It's not a classic boat or heavy like the 17 CC it replaced.  Wanted something easy to use, light enough to move the trailer without a crane, and something I'd have and be able to use well into retirement.  Might buy a new motor when I retire but we'll see how this one works.

Everything OP is requesting could be had in an 18 or 20 ft boat.  24 seems big for freshwater.  I been on Seminole a couple of times in the forementioned 17 CC.

As for Sea Tow - most boat insurance policies have $2K worth of tow coverage.  Mine does.


----------



## notnksnemor (Mar 24, 2021)

vahurst said:


> You can catch some trout if you stay out of the rock garden at st marks, especially when it gets hot.  You can catch a good amount of reds around the river mouth.  If you want to really catch the trout and reds, you go get in the rocks.  My dad has knocked 2 feet off of his motor in the last 10 years around there (Econfina).  I've lost a skeg (my boat is lighter and will pop over the rocks if I don't hit them square).  Just get good insurance and a sea tow membership.



I must have hallucinated the trout and redfish I've caught since January.


----------



## Gator89 (Mar 24, 2021)

Browning Slayer said:


> You must have never launched out of Aucilla....
> 
> My G3 works just fine out of St Marks.. And has NO problem getting me to my Redfish spots.

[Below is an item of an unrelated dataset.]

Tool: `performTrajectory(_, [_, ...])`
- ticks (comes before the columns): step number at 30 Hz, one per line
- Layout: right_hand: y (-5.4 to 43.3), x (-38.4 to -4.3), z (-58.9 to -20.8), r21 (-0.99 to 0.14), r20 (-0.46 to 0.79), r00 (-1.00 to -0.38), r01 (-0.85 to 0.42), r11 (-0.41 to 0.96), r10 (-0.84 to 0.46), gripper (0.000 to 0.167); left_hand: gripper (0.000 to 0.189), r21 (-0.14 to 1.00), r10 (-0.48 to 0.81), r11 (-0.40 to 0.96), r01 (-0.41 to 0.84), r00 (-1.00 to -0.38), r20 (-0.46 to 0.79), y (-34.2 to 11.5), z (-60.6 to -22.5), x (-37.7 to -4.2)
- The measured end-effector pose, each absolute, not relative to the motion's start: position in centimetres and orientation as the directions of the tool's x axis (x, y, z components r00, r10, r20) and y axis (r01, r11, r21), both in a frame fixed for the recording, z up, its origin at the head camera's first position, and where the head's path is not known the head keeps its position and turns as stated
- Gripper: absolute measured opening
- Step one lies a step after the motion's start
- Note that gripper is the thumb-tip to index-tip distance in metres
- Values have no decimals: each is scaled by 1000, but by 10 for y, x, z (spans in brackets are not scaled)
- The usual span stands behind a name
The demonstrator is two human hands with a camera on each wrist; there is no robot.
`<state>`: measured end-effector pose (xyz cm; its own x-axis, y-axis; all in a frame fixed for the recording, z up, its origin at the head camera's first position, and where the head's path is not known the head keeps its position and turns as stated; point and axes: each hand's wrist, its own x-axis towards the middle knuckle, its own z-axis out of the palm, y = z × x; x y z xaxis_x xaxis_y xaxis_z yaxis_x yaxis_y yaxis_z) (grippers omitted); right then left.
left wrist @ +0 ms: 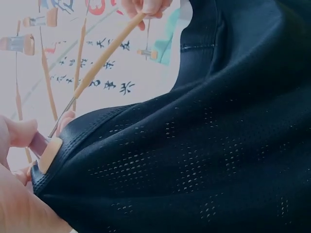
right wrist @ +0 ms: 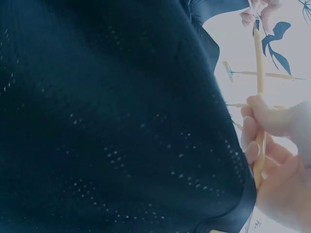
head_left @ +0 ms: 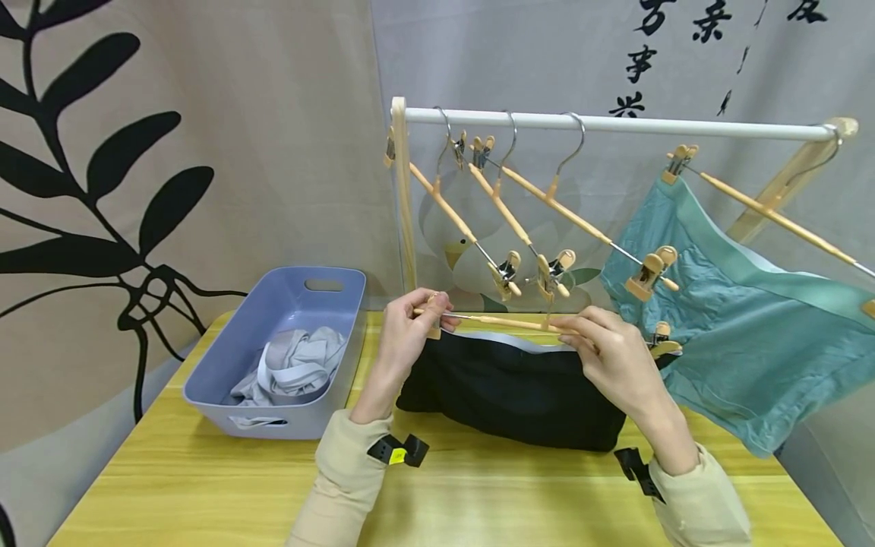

I have launched with my brother in his 24 at the Waccasassa River boat ramp in Levy county.  I have also fished Waccasassa in my brother's mud motor aluminum boat in mid-winter on low, low tides.


I neve said an 18 or a 16 would not get you there.  Heck, I have had 12 foot jon boats anchor up next to me in my 22 at the Calcasieu jetties in SW LA.

I said buy the biggest you can afford.

Folks have to live within in their means, if a 21, 22 or 24 foot boat is affordable, the buyer will not regret it.

A longer boat will RIDE better in choppy water!

Fish don't care how long the boat is, but the fishin' people may.


----------



## leoparddog (Mar 24, 2021)

Rich M said:


> I run a Lund SSV-18 and do inshore and offshore fishing.  High sides, floats skinny.  Fuel efficient.
> 
> Everything OP is requesting could be had in an 18 or 20 ft boat.  24 seems big for freshwater.  I been on Seminole a couple of times in the forementioned 17 CC.
> 
> As for Sea Tow - most boat insurance policies have $2K worth of tow coverage.  Mine does.



24 ft may be too big for my budget now that I've been looking unless I buy an older boat.  I owned an 18' DC ski boat for years and 2 foot-itis became more like 4-6 foot-itis.  I don't want another boat that after a season feels too small.  With all your inputs, I'm gravitating more towards a 22 footer for inshore/offshore and I may just get a used jon boat for freshwater.


----------



## Fletch_W (Mar 24, 2021)

leoparddog said:


> 24 ft may be too big for my budget now that I've been looking unless I buy an older boat.  I owned an 18' DC ski boat for years and 2 foot-itis became more like 4-6 foot-itis.  I don't want another boat that after a season feels too small.  With all your inputs, I'm gravitating more towards a 22 footer for inshore/offshore and I may just get a used jon boat for freshwater.


----------



## Rich M (Mar 24, 2021)

leoparddog said:


> 24 ft may be too big for my budget now that I've been looking unless I buy an older boat.  I owned an 18' DC ski boat for years and 2 foot-itis became more like 4-6 foot-itis.  I don't want another boat that after a season feels too small.  With all your inputs, I'm gravitating more towards a 22 footer for inshore/offshore and I may just get a used jon boat for freshwater.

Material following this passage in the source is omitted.